Activity: A faithful copy of the data is the goal; set it down exactly, without the images.

Saved entries:
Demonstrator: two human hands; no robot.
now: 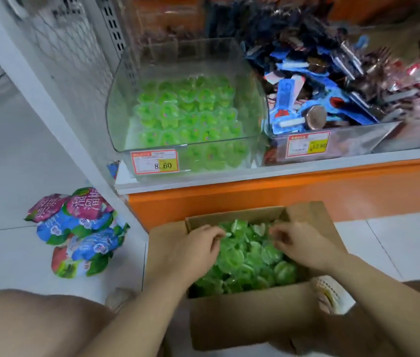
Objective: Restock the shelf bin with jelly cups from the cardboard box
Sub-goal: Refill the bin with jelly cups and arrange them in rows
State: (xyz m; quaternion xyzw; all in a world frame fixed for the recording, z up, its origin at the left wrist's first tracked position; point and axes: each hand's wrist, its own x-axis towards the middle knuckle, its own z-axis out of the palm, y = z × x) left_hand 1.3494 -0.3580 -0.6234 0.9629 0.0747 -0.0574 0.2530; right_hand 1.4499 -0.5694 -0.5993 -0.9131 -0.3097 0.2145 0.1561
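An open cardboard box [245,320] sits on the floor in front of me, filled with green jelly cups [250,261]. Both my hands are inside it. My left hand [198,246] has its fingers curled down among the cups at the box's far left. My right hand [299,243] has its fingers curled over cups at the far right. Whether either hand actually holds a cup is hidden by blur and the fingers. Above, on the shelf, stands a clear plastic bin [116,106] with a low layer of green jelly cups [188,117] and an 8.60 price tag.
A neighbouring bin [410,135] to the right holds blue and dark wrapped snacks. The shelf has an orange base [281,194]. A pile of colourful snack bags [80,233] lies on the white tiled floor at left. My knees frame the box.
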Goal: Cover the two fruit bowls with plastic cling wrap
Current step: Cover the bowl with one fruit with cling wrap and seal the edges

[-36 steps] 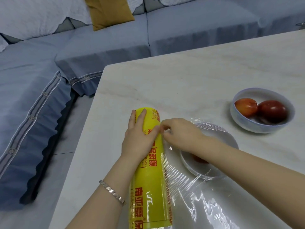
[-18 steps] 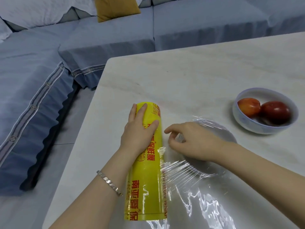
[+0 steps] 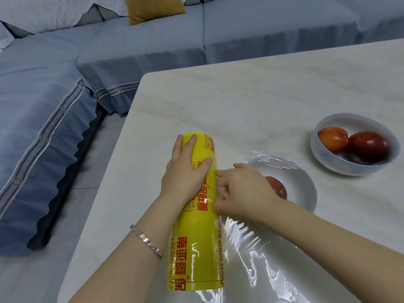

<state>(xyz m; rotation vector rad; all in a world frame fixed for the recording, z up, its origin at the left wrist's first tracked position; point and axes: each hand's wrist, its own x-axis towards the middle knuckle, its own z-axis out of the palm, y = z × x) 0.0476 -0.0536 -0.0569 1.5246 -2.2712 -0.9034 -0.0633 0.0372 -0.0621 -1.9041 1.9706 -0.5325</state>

The completed task:
Demonstrator: two human hands; no robot.
now: 
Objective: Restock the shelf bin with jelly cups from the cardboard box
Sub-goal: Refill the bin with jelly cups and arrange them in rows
State: (xyz m; quaternion xyzw; all in a world frame fixed for the recording, z up, its origin at the left wrist's first tracked position; point and axes: each hand's wrist, its own x-axis towards the middle knuckle, its own z-axis out of the palm, y = z × x) left_hand 1.3494 -0.3580 -0.6234 0.9629 0.0747 -0.0574 0.2530; right_hand 1.4499 -0.5694 -0.5993 -0.9131 -0.3097 0.2145 0.1561
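An open cardboard box [245,320] sits on the floor in front of me, filled with green jelly cups [250,261]. Both my hands are inside it. My left hand [198,246] has its fingers curled down among the cups at the box's far left. My right hand [299,243] has its fingers curled over cups at the far right. Whether either hand actually holds a cup is hidden by blur and the fingers. Above, on the shelf, stands a clear plastic bin [116,106] with a low layer of green jelly cups [188,117] and an 8.60 price tag.
A neighbouring bin [410,135] to the right holds blue and dark wrapped snacks. The shelf has an orange base [281,194]. A pile of colourful snack bags [80,233] lies on the white tiled floor at left. My knees frame the box.
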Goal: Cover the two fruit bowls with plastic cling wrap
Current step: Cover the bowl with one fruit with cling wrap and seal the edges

[-36 steps] 
[-18 steps] 
[+0 steps] 

<state>(xyz m; rotation vector rad; all in a world frame fixed for the recording, z up, its origin at the left wrist's first tracked position; point and axes: each hand's wrist, its own x-axis towards the middle knuckle, its own z-axis out of the palm, y = z × x) 0.0476 -0.0536 -0.0569 1.5246 -2.2712 -0.9034 -0.0633 0.0372 -0.0621 -1.9041 1.9706 -0.5325</state>

No additional output will be given.